# Kajjo, schon 2000 posts alt!!!



## heidita

2015 genau gesagt!!

Was kan man zu Kajjo sagen, was nicht jeder schon weiß?

Immer hilfsbereit, ein guter Forer, ein lieber und gütiger Mensch, den ich wirklich bewundere, denn er verliert nie die Nerven. Erstaunlich!!

HERZLICHEN GLÜCKWUNSCH!


----------



## Setwale_Charm

Schoene Glueckwunsche, Kajjo!! Sie sind wirklich immer so hilfsbereit und so behilflich.


----------



## ireney

One more person speaking that weird language (you know, German? The one I cannot for the life of me manage to learn? Not even the Bavarian dialect? That one). 

I'm afraid not knowing the language of Goethe, Brecht, Hesse (and I should probably stop since the list is too long) prohibits my reading your posts in the German forum but I must admit to enjoying reading (sometimes disagreeing, other times agreeing with)  your views in CD. I don't enjoy the fact that you put my English to shame but that's just because I am jealous by nature.

Any way, end of rumblings, and at last to the point. Congratulations


----------



## Jana337

Ich bin froh, dass unser atemberaubender Reproduktionsspezialist das Deutschforum nicht vernachlässigt! 

 Danke sehr und einen herzlichen Glückwunsch! 

Jana


----------



## cyanista

You're a lucky fellow, dear Kajjo. Just look how many charming women are here to congratulate you! 

Ganz herzliche Glückwünsche auch von mir!


----------



## emma42

Congratulations, Kajjo!!

I have very much enjoyed meeting you in the Cultural Forum!

All the best
Emma42
​


----------



## fenixpollo

Happy Postiversary, Kajjo!  

I look forward to more animated discussions!


----------



## elroy

Mag zwar etwas abgedroschen klingen, stimmt aber dennoch:

Das Deutschforum würde ohne Dich wesentlich weniger Spaß machen! 

Sogar Deine gelegentlichen Abwesenheiten von zwei oder drei Tagen sind zu spüren!

Vielen Dank für den Beitrag, den Du dem Forum leistest, und die spannenden Gespräche, die wir privat führen.

*Herzlichen Glückwunsch, und weiter so! *​


----------



## Ralf

Ich hoffe, Cyanista ist mir nicht böse, dass ich hiermit das von Ihr etwas euphorisch angekündigte Miss-Verhältnis wieder etwas relativiere.

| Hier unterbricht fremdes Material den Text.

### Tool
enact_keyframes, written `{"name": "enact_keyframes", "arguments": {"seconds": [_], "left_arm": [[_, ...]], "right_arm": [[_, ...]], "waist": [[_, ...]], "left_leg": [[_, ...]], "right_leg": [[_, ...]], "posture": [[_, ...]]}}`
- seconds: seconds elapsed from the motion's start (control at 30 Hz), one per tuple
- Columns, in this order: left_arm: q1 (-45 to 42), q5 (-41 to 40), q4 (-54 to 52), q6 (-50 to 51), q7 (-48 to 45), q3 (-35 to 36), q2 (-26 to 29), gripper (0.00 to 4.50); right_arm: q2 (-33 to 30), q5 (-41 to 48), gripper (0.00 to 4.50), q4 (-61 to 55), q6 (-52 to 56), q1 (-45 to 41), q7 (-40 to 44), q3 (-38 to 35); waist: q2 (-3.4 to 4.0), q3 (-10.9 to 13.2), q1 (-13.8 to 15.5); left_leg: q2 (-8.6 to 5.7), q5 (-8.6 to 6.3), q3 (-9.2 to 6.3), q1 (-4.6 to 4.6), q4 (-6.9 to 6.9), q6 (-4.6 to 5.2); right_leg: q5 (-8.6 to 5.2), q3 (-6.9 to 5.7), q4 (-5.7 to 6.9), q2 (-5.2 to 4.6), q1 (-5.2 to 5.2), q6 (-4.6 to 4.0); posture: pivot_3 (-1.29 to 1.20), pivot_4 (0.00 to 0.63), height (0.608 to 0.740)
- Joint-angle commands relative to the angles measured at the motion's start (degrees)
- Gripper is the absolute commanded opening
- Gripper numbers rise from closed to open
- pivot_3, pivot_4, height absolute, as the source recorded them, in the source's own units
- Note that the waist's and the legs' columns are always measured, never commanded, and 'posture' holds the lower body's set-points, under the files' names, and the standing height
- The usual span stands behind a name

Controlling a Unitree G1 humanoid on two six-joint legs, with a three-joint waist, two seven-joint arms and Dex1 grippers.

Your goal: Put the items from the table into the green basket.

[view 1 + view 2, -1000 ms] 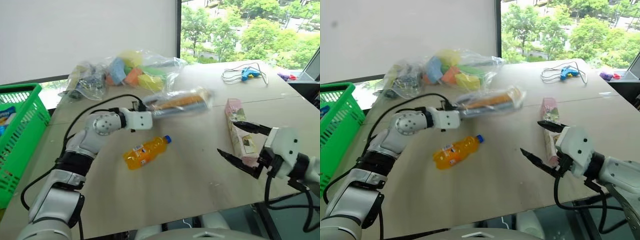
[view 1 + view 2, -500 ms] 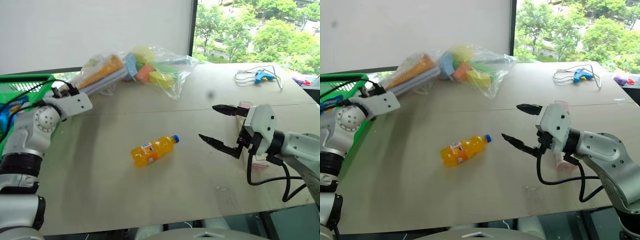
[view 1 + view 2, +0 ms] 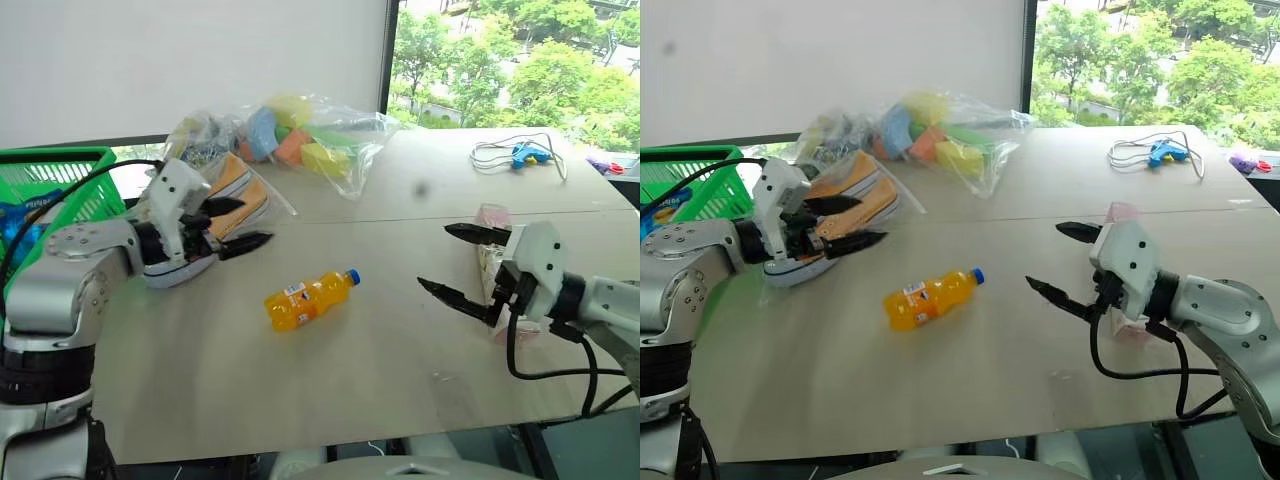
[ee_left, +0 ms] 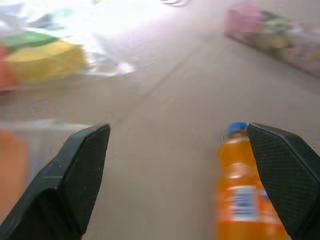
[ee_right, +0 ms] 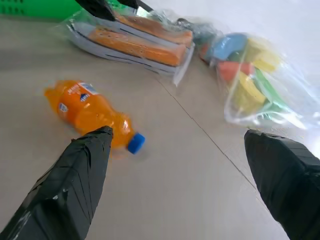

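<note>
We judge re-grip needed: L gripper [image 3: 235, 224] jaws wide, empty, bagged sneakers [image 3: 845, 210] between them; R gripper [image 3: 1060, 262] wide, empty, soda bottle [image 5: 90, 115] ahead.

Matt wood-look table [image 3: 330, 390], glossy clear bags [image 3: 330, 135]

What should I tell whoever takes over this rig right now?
Left gripper: open, fingers over the bagged sneakers, which lie on the table beside the green basket.
Right gripper: open, empty, by the pink carton.
Soda bottle lies mid-table; foam-block bags at the far edge.
Done: none of these binned.
Left: all four.
</note>
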Motion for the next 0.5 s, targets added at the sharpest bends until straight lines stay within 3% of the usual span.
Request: {"name": "enact_keyframes", "arguments": {"seconds": [0.03,0.07,0.27,0.5], "left_arm": [[-5.68,-3.97,-5.62,8.99,6.97,-3.07,-3.12,4.47],[-6.73,-3.35,-6.93,10.57,8.83,-5.04,-3.63,4.47],[-10.57,-5.41,-10.33,25.56,12.31,-14.13,-1.86,4.47],[-10.62,-0.66,-10.65,24.82,12.45,-25.25,4.07,4.47]], "right_arm": [[-1.99,1.22,4.50,-0.80,0.06,2.06,1.54,-5.54],[-2.52,1.43,4.50,-0.93,0.31,3.03,1.90,-6.84],[-5.01,5.91,4.50,-3.62,3.21,10.22,5.31,-13.89],[-5.64,11.46,4.50,-7.68,3.51,18.28,9.74,-20.10]], "waist": [[-0.02,-0.01,-0.07],[-0.01,-0.01,-0.15],[0.03,-0.03,-1.67],[0.03,-0.02,-2.33]], "left_leg": [[0.01,0.00,0.00,0.09,0.00,0.00],[0.03,0.03,-0.05,0.24,0.00,-0.02],[0.05,0.07,0.09,0.47,-0.01,-0.07],[0.12,0.06,0.23,0.40,-0.11,-0.07]], "right_leg": [[0.00,0.02,0.01,0.04,0.09,0.00],[-0.03,0.09,-0.03,0.49,0.24,0.01],[-0.08,0.48,0.01,0.76,0.34,0.11],[-0.14,0.65,-0.02,0.85,0.16,0.15]], "posture": [[-0.06,0.000,0.740],[-0.07,0.000,0.740],[-0.12,0.000,0.740],[-0.14,0.000,0.740]]}}
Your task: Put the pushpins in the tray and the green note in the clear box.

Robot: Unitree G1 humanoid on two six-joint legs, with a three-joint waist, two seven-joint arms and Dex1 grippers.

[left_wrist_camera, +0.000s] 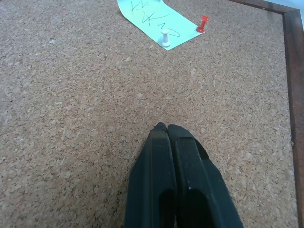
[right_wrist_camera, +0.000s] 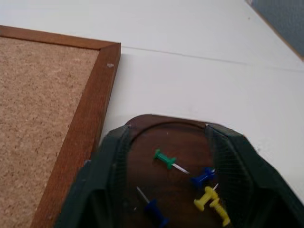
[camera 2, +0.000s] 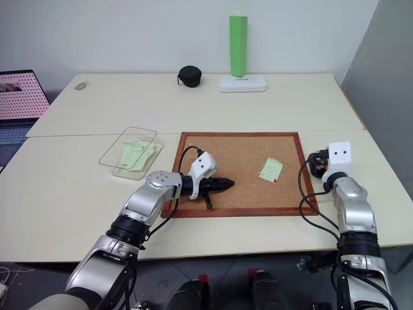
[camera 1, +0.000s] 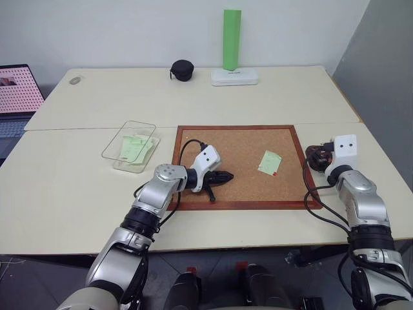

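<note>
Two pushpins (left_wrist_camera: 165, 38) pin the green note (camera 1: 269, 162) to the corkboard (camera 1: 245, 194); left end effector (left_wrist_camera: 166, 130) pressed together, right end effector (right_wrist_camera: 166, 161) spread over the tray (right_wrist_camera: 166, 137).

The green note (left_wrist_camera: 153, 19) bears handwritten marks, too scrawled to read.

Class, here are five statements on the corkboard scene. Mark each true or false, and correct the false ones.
1. The left claw is shut. True.
2. A green note lies on the corkboard. True.
3. The tray is empty. False: it holds several pushpins, green, blue and yellow.
4. The clear box sits on the corkboard. False: it stands on the table, to the left of the corkboard.
5. A red pin stands at the note's corner. True.
</note>
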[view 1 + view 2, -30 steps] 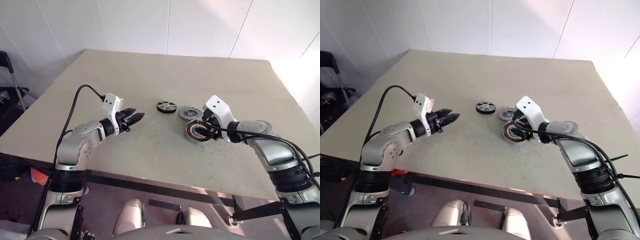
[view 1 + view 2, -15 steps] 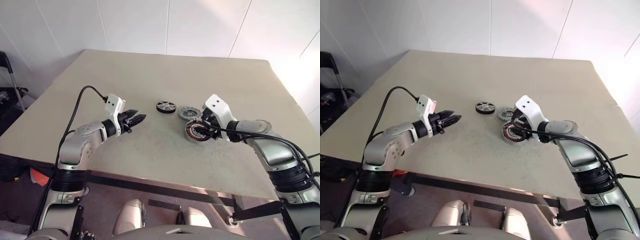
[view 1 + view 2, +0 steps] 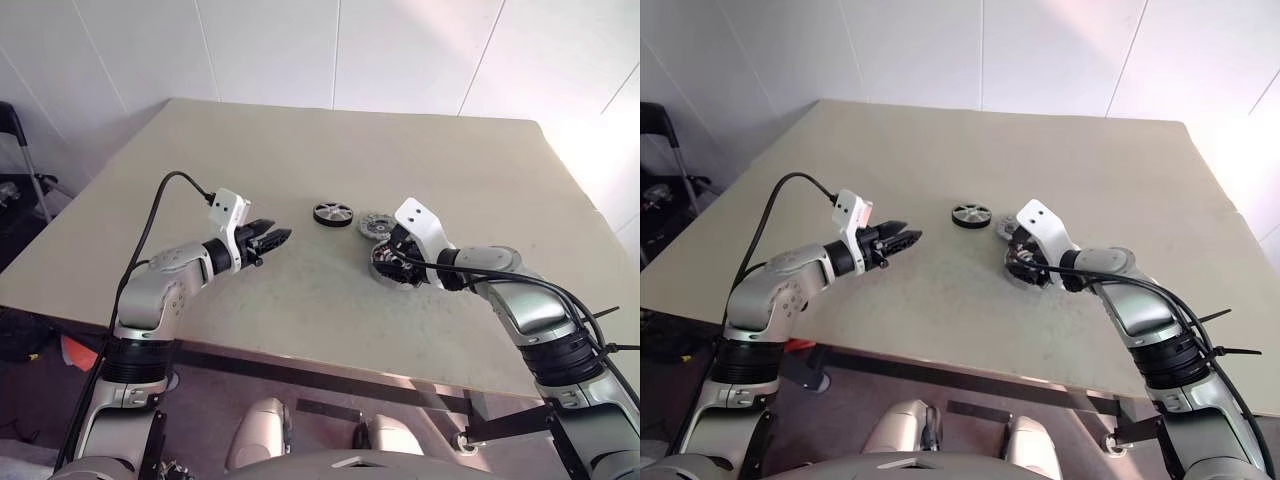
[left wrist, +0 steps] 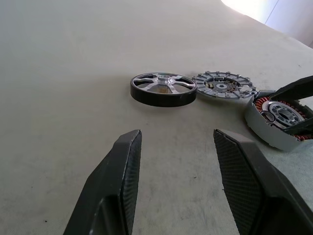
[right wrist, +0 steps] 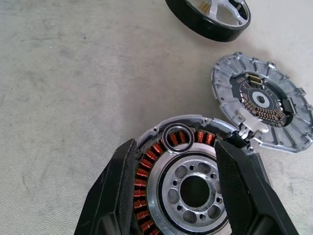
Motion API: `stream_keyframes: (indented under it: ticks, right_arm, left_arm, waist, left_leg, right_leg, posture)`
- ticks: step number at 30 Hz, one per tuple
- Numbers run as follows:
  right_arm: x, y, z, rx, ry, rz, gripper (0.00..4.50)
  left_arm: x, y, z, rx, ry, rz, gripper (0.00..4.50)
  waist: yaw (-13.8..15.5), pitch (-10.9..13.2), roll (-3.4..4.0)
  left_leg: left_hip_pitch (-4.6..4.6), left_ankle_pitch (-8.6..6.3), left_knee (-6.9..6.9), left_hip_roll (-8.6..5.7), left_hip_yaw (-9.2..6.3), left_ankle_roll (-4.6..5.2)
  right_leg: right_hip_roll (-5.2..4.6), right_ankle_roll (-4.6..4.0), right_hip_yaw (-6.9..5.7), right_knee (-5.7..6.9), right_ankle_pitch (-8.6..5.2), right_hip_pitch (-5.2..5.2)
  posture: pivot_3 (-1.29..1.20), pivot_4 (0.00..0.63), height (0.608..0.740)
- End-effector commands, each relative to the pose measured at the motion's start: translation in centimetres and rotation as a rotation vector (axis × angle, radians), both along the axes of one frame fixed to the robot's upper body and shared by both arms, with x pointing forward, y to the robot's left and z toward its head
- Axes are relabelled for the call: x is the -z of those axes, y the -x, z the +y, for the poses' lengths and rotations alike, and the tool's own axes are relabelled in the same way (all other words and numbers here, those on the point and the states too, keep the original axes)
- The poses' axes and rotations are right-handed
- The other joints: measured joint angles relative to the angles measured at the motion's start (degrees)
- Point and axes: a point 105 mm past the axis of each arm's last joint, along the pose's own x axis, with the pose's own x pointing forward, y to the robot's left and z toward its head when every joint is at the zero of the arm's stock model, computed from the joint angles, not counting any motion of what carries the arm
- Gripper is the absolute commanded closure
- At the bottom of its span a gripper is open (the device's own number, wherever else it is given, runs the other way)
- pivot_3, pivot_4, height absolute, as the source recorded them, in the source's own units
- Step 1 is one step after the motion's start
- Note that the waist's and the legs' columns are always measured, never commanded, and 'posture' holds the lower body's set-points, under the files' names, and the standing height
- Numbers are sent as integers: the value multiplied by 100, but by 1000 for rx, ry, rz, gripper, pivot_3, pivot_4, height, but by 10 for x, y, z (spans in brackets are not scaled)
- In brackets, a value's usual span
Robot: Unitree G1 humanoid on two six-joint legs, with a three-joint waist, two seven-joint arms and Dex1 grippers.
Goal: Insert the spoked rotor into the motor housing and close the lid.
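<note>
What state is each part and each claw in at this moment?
spoked rotor: flat on the table, not yet inserted.
motor housing: open, windings exposed, a small ring lying on them.
lid: off, flat beside the housing.
left claw: open, empty.
right claw: open, fingers over the housing.

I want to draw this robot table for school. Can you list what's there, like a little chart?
table: beige top
spoked rotor: lying flat, untouched
lid: grey ribbed disc, flat between rotor and housing
motor housing: copper coils showing, tilted, a small loose ring on its coils
small ring
left tool: open, empty, aimed toward the rotor
right tool: fingers either side of the housing
rotor in housing: not yet
</note>
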Motion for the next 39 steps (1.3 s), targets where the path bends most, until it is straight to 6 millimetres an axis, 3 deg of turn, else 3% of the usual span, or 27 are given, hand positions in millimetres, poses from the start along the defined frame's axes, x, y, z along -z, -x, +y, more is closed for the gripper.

Kajjo, auch von mir alles Gute zum zweiten Tausender.

Ralf


----------



## Setwale_Charm

Ja, Ralf, das ist Ihr Hauptnachteil aber ich bin sicher, Kajjo wird es irgendwie vergeben.


----------



## ordequin

It is a great pleasure for me to be able to congratulate you, Kajjo, for 
your 2000 posts. I have been reading you on the cultural discussions where my poor english level doesn't allow me to participate yet.
I really apreciate the way which you know to combine your 
friendliness with a stricter view involving language in cultural 
discussions. Your post show a clear vision of today's society.
*Thank you for being there.*

*¡Felicidades! 
*


----------